NextImg:The Corner: How Long Does It Take the Federal Government to Build One Electric-Vehicle Charger?

Longer than two years, apparently.

The $7.5 billion in funding for electric-vehicle chargers from the 2021 bipartisan infrastructure law has so far yielded zero new chargers, according to Politico. “Odds are they will not be able to start powering Americans’ vehicles until at least 2024,” the story says.

The Biden administration wants to build “a national network of 500,000 electric vehicle chargers” by 2030, according to a February 2023 statement.
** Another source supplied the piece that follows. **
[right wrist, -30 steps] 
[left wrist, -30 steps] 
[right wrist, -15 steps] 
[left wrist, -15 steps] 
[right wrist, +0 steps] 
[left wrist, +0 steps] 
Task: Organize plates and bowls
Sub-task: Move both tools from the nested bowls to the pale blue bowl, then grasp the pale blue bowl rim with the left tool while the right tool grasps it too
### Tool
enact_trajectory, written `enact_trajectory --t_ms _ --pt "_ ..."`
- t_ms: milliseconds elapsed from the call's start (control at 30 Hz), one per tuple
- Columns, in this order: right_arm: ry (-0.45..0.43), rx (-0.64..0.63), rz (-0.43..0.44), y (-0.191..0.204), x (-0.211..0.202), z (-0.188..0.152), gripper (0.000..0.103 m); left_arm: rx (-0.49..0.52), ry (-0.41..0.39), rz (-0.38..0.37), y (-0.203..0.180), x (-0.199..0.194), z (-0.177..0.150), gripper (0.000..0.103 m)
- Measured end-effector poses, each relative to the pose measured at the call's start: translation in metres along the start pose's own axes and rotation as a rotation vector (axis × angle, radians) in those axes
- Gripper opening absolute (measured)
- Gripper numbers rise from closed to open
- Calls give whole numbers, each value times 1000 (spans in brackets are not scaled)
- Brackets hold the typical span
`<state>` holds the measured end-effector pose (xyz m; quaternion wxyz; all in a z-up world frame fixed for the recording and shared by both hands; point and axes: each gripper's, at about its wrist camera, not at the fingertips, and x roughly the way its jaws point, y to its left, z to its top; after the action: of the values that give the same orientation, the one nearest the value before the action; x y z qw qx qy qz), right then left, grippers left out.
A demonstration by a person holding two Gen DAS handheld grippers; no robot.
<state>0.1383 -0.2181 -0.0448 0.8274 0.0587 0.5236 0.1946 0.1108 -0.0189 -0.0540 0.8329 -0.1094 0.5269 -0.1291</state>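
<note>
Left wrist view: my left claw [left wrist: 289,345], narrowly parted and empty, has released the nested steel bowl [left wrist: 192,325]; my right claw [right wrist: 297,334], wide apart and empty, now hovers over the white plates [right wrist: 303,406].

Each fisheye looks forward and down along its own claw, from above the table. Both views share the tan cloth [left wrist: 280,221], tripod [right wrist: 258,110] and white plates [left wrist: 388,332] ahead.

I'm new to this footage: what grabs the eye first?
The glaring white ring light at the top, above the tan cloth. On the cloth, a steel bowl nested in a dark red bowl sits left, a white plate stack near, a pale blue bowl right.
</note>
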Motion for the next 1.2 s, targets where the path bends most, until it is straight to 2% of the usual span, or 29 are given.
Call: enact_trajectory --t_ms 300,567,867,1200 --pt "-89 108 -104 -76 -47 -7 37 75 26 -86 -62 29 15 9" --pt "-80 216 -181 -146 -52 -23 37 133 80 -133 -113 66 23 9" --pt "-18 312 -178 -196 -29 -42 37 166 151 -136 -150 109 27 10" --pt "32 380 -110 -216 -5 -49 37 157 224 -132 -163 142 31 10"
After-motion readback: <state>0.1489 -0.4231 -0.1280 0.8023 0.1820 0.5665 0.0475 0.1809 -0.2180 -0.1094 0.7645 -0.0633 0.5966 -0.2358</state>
That statement said the charger plans were “evidence of the President’s successful industrial strategy, ensuring that federal funds are attracting private investment to ensure the clean energy transition is powered by American manufacturing and good-paying union jobs.” A December 2021 statement called the charger spending “a transformative down payment on the transition to a zero-emission future.”

A letter from 3,882 car dealerships to Biden says that electric vehicles “are stacking up on our lots.” The letter includes signatories from all 50 states and all major car brands. “Today, the supply of unsold BEVs is surging, as they are not selling nearly as fast as they are arriving at our dealerships — even with deep price cuts, manufacturer incentives, and generous government incentives,” the letter says.

The government interventions to promote EV manufacturing are, in a sense, working too well. The ones to promote EV purchases aren’t working well enough. And Biden’s “successful industrial strategy” has produced zero EV chargers in two years.

I guess it doesn’t matter if there’s nowhere to charge all these EVs if they’re just going to sit on dealership lots anyway.